* _Exercise prompt_: From the data, return each line holding the word "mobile".

* _Extracted records_:

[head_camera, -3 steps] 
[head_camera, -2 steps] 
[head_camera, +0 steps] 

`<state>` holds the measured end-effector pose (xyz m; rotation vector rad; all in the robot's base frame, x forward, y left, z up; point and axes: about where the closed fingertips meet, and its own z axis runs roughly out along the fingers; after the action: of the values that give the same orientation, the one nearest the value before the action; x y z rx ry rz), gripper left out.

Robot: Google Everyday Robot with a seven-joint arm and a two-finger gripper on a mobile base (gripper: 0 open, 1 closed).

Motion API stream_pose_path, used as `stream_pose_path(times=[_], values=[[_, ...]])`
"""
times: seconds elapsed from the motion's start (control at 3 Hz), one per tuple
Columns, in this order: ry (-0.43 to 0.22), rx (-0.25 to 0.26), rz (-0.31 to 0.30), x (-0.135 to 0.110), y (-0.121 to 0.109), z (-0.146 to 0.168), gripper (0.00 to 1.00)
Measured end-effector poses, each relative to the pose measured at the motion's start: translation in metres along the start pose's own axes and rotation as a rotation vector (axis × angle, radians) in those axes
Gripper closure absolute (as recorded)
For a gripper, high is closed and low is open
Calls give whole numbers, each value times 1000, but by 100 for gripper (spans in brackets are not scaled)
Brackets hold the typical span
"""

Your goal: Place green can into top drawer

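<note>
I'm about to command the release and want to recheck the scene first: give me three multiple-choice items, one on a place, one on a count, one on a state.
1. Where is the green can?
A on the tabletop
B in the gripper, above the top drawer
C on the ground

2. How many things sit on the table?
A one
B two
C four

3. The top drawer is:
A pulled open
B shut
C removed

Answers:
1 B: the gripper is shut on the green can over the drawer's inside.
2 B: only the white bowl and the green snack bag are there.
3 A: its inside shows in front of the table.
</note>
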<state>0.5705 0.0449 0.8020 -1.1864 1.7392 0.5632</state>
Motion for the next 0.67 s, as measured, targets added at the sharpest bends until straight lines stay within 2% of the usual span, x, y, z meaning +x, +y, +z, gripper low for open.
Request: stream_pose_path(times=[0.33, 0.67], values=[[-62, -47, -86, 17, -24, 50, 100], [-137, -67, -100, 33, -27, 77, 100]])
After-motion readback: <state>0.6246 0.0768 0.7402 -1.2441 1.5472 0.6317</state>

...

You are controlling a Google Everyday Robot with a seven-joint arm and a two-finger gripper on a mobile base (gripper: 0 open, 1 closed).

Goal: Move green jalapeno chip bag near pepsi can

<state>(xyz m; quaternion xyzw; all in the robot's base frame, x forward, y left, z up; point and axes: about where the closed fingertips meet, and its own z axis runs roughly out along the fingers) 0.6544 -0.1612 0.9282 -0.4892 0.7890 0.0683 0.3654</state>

* _Response to this task_:
Robot: Google Everyday Robot with a seven-joint arm and a two-finger gripper on a mobile base (gripper: 0 open, 1 closed).
You are controlling a Google Everyday Robot with a seven-joint arm and a two-finger gripper on a mobile base (gripper: 0 open, 1 closed).

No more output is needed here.